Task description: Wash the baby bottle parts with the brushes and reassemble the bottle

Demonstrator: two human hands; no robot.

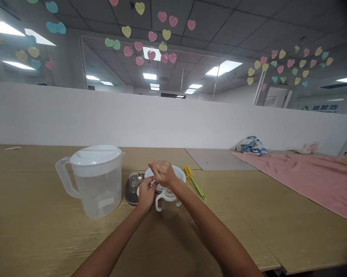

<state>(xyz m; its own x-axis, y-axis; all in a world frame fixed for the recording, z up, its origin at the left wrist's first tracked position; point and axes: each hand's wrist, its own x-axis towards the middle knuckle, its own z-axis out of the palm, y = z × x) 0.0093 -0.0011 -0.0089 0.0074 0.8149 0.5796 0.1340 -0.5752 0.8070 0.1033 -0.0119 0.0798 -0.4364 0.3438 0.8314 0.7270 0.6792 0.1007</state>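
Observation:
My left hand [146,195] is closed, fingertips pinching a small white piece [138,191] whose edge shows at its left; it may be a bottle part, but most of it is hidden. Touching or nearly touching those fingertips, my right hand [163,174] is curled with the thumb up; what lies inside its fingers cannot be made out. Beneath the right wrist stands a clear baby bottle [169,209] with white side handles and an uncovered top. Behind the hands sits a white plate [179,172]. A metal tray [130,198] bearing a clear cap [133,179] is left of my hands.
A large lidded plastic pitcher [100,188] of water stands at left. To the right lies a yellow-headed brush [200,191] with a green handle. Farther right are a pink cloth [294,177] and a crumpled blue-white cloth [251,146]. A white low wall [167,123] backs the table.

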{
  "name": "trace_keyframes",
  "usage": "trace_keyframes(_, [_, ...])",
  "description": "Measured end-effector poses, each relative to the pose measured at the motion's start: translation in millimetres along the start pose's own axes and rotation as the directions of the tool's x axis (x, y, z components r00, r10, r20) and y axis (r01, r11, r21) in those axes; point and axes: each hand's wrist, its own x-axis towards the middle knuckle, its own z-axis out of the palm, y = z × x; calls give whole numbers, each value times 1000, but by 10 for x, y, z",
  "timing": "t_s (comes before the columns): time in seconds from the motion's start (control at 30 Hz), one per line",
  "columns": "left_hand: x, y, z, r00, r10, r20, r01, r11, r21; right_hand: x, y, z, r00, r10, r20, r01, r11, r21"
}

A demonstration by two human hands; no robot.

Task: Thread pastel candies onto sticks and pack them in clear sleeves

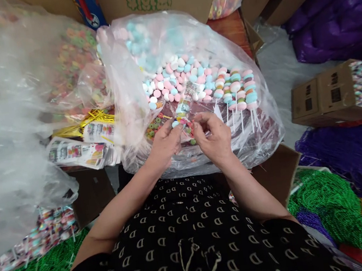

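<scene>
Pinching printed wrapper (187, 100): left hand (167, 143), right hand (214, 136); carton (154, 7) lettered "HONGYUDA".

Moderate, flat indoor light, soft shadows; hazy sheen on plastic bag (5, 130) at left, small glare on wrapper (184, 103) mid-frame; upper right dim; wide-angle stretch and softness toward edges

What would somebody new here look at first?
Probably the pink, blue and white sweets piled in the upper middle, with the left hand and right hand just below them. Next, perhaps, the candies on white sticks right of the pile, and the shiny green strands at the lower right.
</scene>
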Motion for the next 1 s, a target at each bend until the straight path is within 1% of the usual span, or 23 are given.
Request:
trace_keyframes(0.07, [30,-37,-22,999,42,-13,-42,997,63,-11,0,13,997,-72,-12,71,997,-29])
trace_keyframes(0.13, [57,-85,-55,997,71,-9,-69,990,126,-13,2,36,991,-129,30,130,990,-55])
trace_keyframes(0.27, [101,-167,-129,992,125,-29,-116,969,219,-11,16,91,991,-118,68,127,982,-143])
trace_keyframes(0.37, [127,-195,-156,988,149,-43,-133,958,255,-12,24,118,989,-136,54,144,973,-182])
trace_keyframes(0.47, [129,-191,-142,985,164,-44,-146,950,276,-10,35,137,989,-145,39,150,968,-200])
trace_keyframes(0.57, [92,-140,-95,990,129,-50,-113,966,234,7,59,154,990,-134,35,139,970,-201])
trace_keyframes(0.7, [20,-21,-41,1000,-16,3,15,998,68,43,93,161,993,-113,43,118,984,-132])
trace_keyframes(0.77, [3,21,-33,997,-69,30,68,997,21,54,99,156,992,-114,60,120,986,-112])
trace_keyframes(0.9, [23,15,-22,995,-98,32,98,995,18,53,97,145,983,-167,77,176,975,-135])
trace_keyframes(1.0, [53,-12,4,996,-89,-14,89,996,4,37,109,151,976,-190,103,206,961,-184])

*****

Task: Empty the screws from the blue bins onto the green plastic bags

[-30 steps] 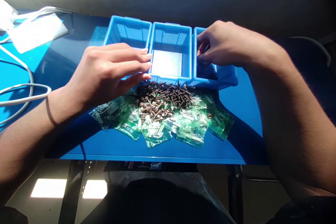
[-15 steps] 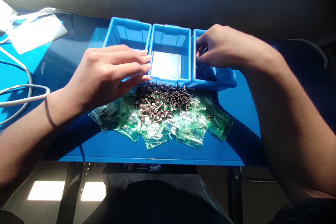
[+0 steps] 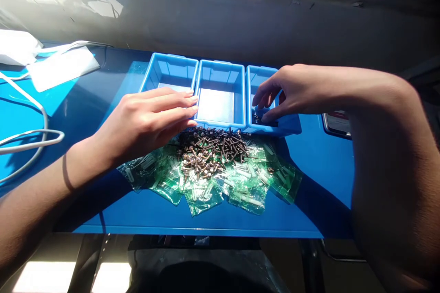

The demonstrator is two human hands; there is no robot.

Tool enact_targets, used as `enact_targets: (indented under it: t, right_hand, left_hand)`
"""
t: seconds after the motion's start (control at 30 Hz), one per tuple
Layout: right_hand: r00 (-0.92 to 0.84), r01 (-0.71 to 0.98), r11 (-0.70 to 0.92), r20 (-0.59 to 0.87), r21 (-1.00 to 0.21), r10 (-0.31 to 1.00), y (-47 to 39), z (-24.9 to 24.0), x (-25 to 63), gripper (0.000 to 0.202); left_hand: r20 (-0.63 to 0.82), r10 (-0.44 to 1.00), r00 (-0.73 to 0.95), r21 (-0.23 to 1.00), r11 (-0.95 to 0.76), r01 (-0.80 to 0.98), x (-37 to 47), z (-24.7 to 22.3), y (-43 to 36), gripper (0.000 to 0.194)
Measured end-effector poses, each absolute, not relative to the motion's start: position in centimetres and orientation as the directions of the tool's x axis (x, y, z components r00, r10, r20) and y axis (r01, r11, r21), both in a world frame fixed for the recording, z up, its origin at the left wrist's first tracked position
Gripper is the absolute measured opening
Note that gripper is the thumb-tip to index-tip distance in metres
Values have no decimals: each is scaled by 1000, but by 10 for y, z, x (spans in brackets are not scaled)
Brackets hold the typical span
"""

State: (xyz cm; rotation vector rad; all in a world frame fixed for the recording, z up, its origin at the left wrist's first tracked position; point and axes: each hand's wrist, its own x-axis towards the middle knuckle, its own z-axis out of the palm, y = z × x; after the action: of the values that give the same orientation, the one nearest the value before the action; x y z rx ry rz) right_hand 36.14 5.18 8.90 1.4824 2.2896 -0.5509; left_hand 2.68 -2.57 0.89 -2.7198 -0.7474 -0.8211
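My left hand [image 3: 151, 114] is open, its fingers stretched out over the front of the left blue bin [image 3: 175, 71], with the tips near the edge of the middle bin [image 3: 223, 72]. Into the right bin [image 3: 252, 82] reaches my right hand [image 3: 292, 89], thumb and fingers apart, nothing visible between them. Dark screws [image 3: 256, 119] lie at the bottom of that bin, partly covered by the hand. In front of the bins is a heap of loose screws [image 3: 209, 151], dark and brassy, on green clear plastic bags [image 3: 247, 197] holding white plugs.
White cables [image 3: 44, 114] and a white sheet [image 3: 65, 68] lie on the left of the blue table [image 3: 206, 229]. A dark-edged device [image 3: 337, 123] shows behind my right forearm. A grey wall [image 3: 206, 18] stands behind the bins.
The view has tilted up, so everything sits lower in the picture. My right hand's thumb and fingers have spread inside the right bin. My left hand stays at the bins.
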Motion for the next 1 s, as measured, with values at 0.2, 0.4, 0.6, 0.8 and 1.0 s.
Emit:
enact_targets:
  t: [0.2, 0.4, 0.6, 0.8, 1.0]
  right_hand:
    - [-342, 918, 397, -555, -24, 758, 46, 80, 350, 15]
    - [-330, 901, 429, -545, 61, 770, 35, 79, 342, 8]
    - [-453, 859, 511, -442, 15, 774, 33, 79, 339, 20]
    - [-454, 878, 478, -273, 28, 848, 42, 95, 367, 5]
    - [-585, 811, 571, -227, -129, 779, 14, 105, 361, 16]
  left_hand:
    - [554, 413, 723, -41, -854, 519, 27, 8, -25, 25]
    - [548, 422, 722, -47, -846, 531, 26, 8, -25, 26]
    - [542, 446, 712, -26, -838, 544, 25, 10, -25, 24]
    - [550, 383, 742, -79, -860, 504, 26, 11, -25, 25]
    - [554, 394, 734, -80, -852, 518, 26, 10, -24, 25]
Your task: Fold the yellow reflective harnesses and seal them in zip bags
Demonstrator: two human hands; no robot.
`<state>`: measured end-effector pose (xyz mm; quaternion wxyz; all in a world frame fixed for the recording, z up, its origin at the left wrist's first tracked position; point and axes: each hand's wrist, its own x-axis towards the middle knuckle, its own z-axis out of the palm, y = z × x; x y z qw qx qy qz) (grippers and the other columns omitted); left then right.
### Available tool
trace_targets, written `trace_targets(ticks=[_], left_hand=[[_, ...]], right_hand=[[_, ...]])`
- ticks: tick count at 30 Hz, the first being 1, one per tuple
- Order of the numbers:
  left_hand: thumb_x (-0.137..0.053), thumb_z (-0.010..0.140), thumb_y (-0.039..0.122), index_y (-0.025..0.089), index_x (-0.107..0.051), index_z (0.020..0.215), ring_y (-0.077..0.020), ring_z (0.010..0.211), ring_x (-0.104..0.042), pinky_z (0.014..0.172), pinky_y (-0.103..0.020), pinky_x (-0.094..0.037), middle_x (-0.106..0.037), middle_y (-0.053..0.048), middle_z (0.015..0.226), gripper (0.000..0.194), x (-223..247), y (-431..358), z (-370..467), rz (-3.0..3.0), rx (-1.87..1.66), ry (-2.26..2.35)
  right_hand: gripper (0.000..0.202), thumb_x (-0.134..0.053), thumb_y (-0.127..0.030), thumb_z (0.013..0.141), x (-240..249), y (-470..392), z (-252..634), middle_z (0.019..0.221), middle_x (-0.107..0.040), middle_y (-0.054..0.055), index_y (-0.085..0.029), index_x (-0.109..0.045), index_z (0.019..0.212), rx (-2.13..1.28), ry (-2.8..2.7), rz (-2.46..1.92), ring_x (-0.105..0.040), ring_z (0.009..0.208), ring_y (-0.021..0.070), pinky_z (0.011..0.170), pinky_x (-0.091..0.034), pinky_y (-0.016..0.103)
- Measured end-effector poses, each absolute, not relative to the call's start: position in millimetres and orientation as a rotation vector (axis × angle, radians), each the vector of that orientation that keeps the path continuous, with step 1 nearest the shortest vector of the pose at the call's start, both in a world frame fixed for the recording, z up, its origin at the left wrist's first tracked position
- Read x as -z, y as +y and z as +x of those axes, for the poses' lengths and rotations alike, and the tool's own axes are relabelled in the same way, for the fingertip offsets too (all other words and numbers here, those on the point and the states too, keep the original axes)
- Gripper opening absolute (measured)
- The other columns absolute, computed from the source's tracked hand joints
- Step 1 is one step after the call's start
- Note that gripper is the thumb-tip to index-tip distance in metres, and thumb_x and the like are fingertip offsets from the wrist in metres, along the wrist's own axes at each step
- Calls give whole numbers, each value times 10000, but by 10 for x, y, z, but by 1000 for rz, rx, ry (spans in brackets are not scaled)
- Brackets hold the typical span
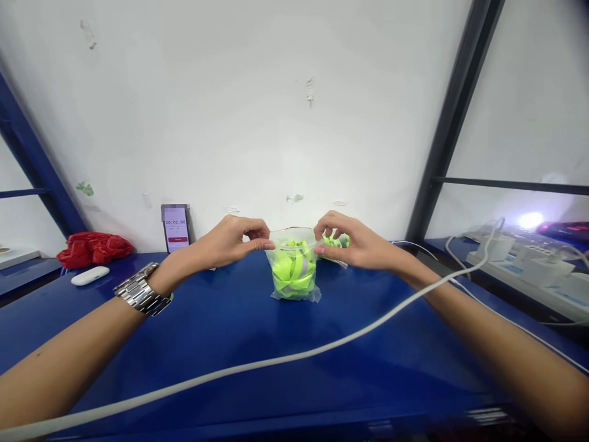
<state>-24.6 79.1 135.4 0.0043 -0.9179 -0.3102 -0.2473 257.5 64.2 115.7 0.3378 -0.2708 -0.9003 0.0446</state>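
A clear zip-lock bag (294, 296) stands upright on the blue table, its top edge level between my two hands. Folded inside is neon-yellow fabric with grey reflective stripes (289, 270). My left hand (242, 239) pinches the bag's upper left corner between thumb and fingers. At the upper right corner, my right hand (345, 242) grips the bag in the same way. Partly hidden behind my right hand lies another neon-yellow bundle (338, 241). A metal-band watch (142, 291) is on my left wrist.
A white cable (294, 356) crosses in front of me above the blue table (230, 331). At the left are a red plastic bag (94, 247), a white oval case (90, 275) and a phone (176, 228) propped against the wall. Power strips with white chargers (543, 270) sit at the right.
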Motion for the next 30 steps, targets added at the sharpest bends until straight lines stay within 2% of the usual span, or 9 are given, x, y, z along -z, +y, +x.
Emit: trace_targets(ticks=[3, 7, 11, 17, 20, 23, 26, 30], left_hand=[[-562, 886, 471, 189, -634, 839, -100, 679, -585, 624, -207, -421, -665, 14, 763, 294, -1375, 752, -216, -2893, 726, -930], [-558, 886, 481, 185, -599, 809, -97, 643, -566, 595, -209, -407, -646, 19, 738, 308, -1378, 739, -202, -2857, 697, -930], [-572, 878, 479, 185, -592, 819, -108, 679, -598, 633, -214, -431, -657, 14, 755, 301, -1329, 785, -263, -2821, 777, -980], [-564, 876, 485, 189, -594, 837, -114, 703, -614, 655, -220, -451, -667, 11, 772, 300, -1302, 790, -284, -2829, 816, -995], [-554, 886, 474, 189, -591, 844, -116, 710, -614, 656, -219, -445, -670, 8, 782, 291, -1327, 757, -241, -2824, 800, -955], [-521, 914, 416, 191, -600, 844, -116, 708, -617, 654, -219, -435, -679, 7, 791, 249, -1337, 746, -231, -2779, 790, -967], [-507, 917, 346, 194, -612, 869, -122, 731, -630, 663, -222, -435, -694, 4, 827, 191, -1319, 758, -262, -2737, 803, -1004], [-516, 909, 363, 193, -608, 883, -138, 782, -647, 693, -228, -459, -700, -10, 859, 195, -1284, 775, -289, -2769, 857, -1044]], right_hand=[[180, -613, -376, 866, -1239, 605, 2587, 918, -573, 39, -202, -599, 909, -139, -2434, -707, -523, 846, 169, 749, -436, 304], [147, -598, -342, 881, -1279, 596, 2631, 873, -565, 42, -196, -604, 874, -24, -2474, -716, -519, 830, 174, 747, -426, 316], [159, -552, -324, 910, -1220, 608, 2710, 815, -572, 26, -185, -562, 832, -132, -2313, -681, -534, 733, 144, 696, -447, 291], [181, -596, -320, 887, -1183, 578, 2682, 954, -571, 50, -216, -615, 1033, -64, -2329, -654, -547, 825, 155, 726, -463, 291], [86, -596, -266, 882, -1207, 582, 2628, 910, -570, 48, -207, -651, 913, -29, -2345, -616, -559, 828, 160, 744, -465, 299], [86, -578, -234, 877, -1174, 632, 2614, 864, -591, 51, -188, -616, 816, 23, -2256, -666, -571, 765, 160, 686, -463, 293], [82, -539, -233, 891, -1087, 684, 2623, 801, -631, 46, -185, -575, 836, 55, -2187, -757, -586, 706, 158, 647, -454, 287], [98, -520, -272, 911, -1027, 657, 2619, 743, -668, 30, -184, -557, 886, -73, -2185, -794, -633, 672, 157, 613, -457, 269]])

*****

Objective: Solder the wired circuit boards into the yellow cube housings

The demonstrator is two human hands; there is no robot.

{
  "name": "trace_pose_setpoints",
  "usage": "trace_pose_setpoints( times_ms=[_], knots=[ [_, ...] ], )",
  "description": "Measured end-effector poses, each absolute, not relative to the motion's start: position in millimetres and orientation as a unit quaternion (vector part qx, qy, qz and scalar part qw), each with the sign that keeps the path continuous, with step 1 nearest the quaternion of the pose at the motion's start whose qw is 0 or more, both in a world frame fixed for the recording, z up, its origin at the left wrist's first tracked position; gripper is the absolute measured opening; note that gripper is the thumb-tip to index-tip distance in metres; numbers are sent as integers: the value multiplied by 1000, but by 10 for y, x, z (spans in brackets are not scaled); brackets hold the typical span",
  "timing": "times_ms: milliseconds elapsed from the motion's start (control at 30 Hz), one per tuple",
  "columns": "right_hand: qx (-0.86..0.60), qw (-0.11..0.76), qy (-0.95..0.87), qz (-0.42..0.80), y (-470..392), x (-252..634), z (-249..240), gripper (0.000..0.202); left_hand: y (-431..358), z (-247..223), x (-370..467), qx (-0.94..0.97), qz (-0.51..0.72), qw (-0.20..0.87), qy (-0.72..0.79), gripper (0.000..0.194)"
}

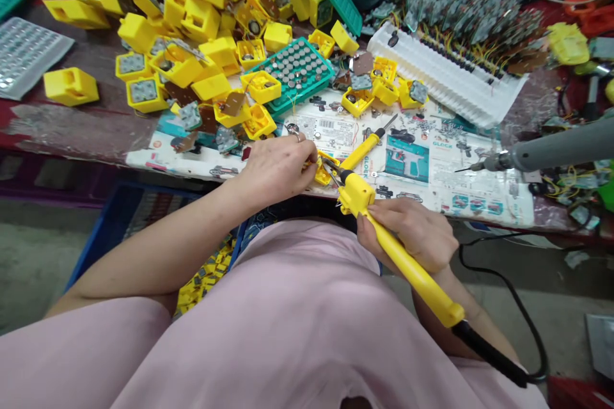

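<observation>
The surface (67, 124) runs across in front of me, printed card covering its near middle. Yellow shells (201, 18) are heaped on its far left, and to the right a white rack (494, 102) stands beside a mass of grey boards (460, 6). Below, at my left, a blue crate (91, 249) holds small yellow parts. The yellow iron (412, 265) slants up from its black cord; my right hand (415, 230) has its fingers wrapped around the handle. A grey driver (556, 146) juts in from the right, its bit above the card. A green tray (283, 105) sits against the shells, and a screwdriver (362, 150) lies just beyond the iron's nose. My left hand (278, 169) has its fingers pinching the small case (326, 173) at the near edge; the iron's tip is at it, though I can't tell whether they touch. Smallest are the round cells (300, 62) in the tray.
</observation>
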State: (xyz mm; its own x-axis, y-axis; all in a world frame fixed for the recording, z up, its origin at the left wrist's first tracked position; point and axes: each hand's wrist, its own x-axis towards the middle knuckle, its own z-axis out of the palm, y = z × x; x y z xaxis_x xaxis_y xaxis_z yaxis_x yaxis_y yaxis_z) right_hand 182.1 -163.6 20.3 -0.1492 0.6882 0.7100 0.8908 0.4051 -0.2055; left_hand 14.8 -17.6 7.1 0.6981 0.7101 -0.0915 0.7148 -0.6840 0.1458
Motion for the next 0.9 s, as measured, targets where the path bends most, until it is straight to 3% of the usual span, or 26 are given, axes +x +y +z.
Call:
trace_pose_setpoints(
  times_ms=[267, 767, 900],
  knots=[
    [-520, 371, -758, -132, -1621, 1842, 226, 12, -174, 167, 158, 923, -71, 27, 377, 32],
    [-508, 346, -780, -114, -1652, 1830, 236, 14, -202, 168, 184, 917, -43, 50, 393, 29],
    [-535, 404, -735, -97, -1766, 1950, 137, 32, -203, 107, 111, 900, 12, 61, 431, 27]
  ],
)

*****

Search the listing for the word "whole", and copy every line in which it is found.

• YOUR SOLUTION:
  "description": "Measured end-effector poses, each relative to the pose measured at the motion's start: translation in millimetres along the start pose's own axes and rotation as the directions of the tool's x axis (x, y, z components r00, r10, r20) and y axis (r01, r11, r21) in those axes; point and axes: each hand's wrist, its own x-axis towards the middle knuckle, its own z-axis out of the palm, y = z × x; calls give whole numbers, each value times 1000, but by 10 for x, y, z",
- Calls give whole numbers, each value times 10000, but by 10 for x, y, z, but by 1000 for rz, rx, ry (spans in brackets are not scaled)

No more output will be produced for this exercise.